For those that advocate for Agile within their organization
or help organizations adopt Agile, often times your career path is
opportunistic based on what opportunities appear before you. This helps the Agile advocate at one
level gain experience but can prevent the more methodical thinking of where you want your career to go. At some point, isn’t it good to be in the
driver’s seat of your own growth?
For example, if the Agile advocate (e.g., Agile Coach) only
has team level coaching opportunities, they will never gain the experience and
skills needed to coach at a management or organization level. If the Agile advocate only has Scrum based
opportunities, they will not gain the experience of working with Kanban, Lean
Development, or scaled frameworks.
Instead a methodical aspect to their career must be
incorporated. This is where the Agile
Career Palette can be useful.
The Agile Career Palette provides a colorful approach to
better understand what Agile capabilities and experience an Agile advocate currently
has and then provides an incremental approach to explore, learn, experience opportunities
in the future based on gaps and interest. An Agile Career Palette provides
the Agile advocate with what is artistically known as the colors they bring to
their work.
These colors represent several key facets (IMHO) of what it
means to be an Agile advocate of any type.
The key facets include the agile experience acquired, levels coached, agile roles
played, fields where you apply agile, agile processes implemented, business and technical practices applied, agile
training delivered, agile change management and soft skills applied, agile
certifications acquired, and giving back to the agile community in the form of
articles and seminars. While there
may be other areas of focus, I have found that these tend to cover most of the
important Agile areas.
Those who benefit most from the Agile Coaching Palette are
the Agile advocates who play a role as Agile Coach, Agile Champion, Agile
Sponsor, Team level advocates (e.g., ScrumMasters, Product Owner, etc), and
Agile leaders of any kind who are looking to advance in their Agile journey.
The Palette approach reminds those on their agile journey of the many areas
they may desire to experience, learn, and play along the way.
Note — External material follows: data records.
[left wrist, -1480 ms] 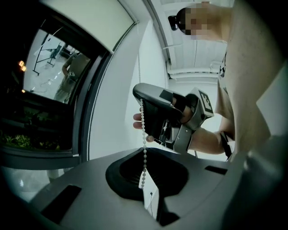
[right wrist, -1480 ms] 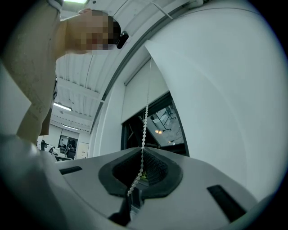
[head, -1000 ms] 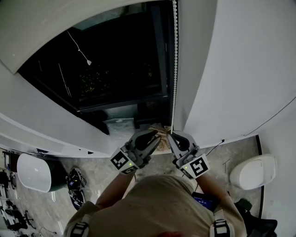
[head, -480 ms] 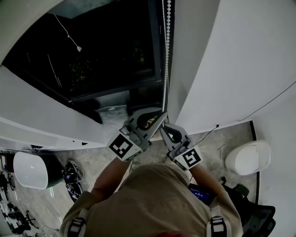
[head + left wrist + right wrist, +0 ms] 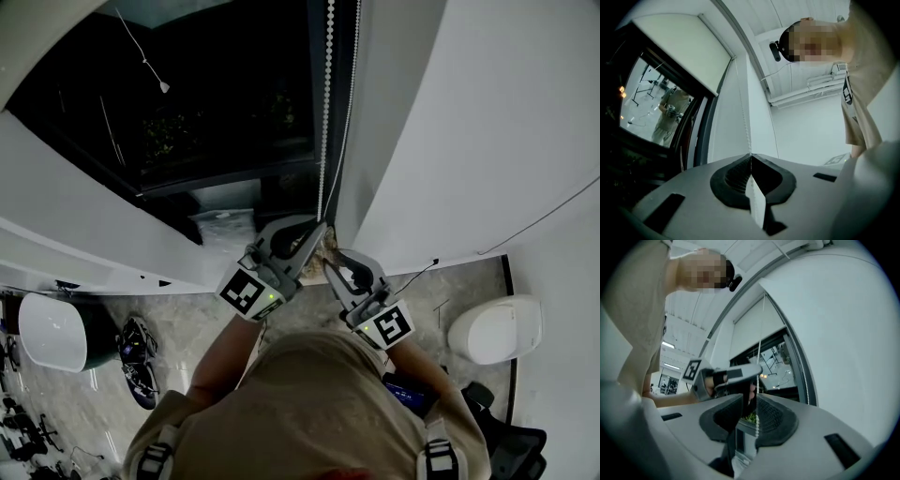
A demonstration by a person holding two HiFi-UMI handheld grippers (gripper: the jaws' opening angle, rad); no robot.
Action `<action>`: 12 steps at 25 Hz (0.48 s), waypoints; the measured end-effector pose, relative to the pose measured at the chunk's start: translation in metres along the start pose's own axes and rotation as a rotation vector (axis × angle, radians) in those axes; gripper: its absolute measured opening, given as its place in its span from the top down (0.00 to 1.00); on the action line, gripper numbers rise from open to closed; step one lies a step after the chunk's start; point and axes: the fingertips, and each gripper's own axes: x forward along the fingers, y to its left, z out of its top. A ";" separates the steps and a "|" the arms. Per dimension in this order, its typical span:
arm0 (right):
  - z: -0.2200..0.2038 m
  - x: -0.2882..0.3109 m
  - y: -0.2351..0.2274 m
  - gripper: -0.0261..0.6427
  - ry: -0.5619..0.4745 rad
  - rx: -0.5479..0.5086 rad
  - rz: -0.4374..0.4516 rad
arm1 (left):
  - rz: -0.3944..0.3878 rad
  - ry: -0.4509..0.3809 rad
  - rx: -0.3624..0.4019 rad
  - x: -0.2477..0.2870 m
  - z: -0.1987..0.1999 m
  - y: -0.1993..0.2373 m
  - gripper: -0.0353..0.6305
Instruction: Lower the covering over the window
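Two broad surfaces frame my reach: the white wall (image 5: 487, 122) on the right and the dark window (image 5: 216, 112) on the left, meeting at a vertical frame edge straight ahead of me. Seen from the left gripper view, the blind (image 5: 679, 47) covers only the top of the window, its lower edge high up and dark glass open beneath it. Along that right-hand window edge hangs the bead chain (image 5: 325, 122) in two strands, close to the frame, with free space on the window side and the wall crowding the other. My left hand-held gripper (image 5: 317, 232) is pinched tight on one strand, pads meeting with the chain running up out of them. My right hand-held gripper (image 5: 330, 259) sits just below and beside it; its jaws have just been opening and stand narrowly apart, a strand of beads hanging loose between them.
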 end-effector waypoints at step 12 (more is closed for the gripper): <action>0.048 0.023 -0.016 0.81 -0.047 -0.073 0.030 | -0.026 0.141 -0.048 -0.011 -0.078 -0.029 0.92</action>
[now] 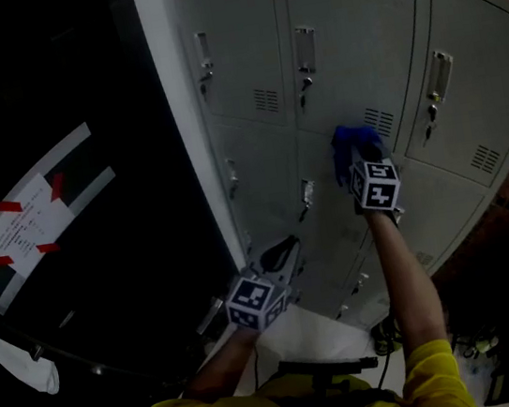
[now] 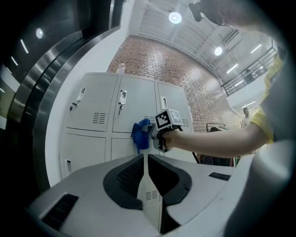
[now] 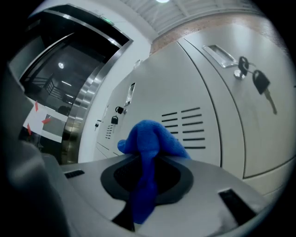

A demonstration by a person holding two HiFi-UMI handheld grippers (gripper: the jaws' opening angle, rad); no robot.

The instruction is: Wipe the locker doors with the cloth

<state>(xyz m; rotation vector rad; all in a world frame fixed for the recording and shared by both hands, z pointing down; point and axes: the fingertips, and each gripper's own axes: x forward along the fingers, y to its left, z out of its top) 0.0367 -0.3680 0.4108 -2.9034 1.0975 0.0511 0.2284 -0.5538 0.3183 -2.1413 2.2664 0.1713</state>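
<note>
The grey lockers point(image 1: 352, 31) stand in three columns, and all their doors are closed. The blue cloth point(image 1: 351, 141) is at the middle column, against the lower edge of the top door and just beside this door's vent slots point(image 1: 378, 120).

The right gripper point(image 1: 359, 157) is in front of the same door, and its jaws are pressed together on the cloth. In the right gripper view one bunch of the cloth stands out in front of the jaws and a narrow tail of it hangs down between them. In this view a key point(image 3: 261, 83) hangs from the lock of the door to the right of the cloth. Two small padlocks point(image 3: 114, 119) are on doors further to the left.

The left gripper point(image 1: 283, 252) is lower, in front of the bottom part of the lockers, well apart from the cloth. Whether it touches a door I cannot tell. In the left gripper view its jaws meet at the tips and hold nothing.

The person's arms come from yellow sleeves point(image 1: 431, 370). A brick wall point(image 2: 185, 69) rises behind the lockers. To the left of the lockers, a paper point(image 1: 26, 227) is fixed to a dark wall with red tape.
</note>
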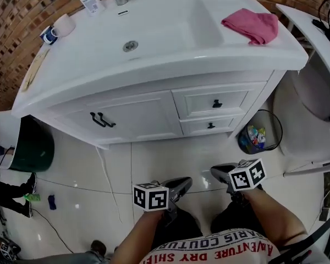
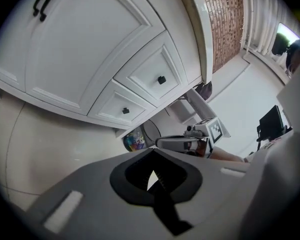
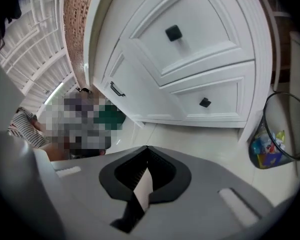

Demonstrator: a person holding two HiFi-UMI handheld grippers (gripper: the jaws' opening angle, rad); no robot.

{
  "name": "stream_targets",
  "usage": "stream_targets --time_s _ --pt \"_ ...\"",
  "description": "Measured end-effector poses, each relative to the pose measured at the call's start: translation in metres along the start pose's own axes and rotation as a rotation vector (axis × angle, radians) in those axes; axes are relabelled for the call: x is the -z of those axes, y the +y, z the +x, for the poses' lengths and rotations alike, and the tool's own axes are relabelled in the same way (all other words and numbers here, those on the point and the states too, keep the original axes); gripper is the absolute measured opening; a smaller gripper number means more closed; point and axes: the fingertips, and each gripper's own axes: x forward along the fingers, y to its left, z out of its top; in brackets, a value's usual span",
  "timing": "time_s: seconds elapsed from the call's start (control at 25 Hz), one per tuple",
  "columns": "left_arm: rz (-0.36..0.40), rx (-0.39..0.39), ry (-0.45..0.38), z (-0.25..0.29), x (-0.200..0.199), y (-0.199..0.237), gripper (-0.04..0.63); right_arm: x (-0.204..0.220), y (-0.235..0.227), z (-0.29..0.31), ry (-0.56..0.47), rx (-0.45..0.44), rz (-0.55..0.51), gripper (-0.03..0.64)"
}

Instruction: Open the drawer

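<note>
Low in the middle of the head view, my left gripper (image 1: 179, 183) and my right gripper (image 1: 220, 172) hang side by side over the pale tiled floor (image 1: 154, 158). They are apart from each other and well short of the white vanity (image 1: 137, 114). Both pairs of jaws are pressed together with nothing between them; each gripper view shows the tips meeting on empty air.

Right of centre on the vanity front, the upper drawer (image 1: 214, 102) sits directly above the narrower lower drawer (image 1: 210, 126). Each has a small black knob, and both are fully shut, flush with the frame. In the left gripper view the two drawers lie at centre and centre left, tilted. In the right gripper view they fill the upper right, the upper knob (image 3: 173, 33) near the top and the lower knob (image 3: 205, 102) at mid height. Neither gripper touches a knob.

Left of the drawers, the double doors carry two black bar handles (image 1: 102, 120), close together. On the counter a pink cloth (image 1: 252, 25) lies at the upper right, beside the sink basin (image 1: 154, 32). A wire wastebasket (image 1: 244, 139) holding colourful scraps stands on the floor just right of the lower drawer.
</note>
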Motion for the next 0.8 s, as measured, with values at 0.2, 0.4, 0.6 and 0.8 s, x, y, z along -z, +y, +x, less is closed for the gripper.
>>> stream_targets --time_s 0.2,0.4,0.6,0.8 --pt "0.010 0.005 -0.005 0.027 0.023 0.051 -0.005 0.002 -0.058 0.047 -0.083 0.056 0.022 0.008" --pt "0.005 -0.009 0.003 0.031 0.038 0.068 -0.005 0.008 -0.077 0.067 -0.078 0.080 0.017 0.052" --pt "0.003 -0.014 0.021 0.028 0.051 0.068 -0.005 -0.002 -0.091 0.074 -0.096 0.098 0.024 0.092" --pt "-0.005 -0.012 0.040 0.031 0.059 0.066 -0.005 -0.034 -0.113 0.078 -0.175 0.163 0.019 0.129"
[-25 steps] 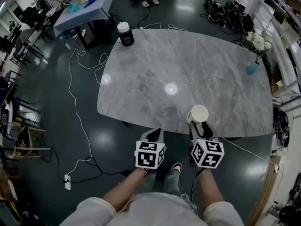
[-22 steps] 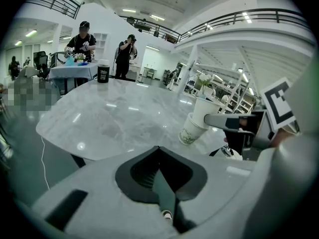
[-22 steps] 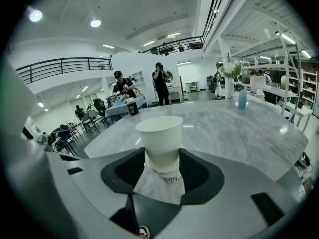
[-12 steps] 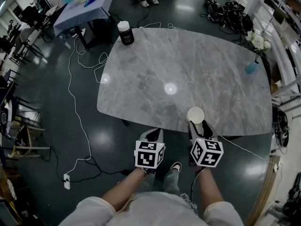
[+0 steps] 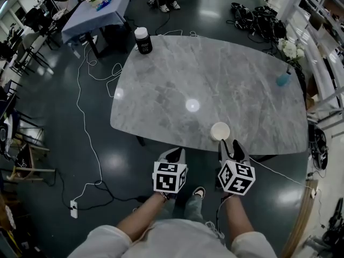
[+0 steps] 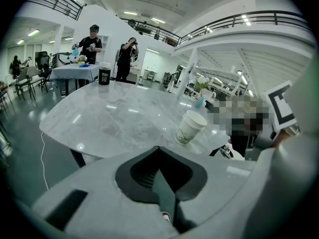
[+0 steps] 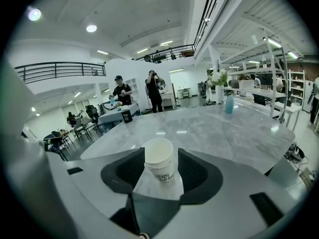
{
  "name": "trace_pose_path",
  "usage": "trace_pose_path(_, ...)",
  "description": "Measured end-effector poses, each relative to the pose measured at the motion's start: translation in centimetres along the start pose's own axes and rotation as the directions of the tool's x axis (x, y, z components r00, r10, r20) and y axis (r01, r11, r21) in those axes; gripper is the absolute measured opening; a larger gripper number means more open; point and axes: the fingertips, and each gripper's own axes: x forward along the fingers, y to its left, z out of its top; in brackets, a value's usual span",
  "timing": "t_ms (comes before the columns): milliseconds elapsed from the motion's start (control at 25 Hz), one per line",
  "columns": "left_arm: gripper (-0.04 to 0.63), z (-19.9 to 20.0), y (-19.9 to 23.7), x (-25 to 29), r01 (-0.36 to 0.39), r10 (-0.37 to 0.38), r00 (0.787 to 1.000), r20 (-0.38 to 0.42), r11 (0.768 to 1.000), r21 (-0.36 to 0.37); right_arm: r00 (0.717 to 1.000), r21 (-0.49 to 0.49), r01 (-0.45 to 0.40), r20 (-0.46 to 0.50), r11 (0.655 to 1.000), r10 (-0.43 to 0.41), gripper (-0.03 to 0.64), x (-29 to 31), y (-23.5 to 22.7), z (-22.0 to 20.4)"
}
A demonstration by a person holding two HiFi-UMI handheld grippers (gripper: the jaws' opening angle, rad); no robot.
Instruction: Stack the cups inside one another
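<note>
Cups (image 7: 159, 167) between parted right gripper (image 7: 158, 152) jaws

The oval grey marble-look tabletop (image 5: 215, 79) is polished and glossy, mirroring the ceiling lights; the dark smooth floor (image 5: 107, 160) shines likewise; the white paper cups (image 5: 220, 131) look matt. The left gripper (image 6: 159, 151) and right gripper (image 7: 160, 157) have matt grey plastic shells with black, ribbed, rubbery-looking jaw linings; the pale blue tablecloth (image 5: 97, 18) looks like soft cloth.
</note>
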Motion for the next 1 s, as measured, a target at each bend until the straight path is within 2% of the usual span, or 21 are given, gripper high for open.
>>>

Based on real experience, the Agile Career Palette is a methodical
and incremental approach in helping you consider what you may want to do next, depending
on where you’ve been and more importantly where you would like to go. The “where you would like to go” is meant to
be applied in an incremental manner.
Usually about 6 months gives you enough time to make
progress but short enough to reflect on where you’ve been and where they want
to go next.
If you are an Agile advocate, consider trying an Agile
Career Palette approach to help you better shape and color your future. First start by establishing your current
state of the key facets mentioned about.
Then, commit to an increment of improvement based on your interests or
gaps. It will help you be more laser-focused on building your future!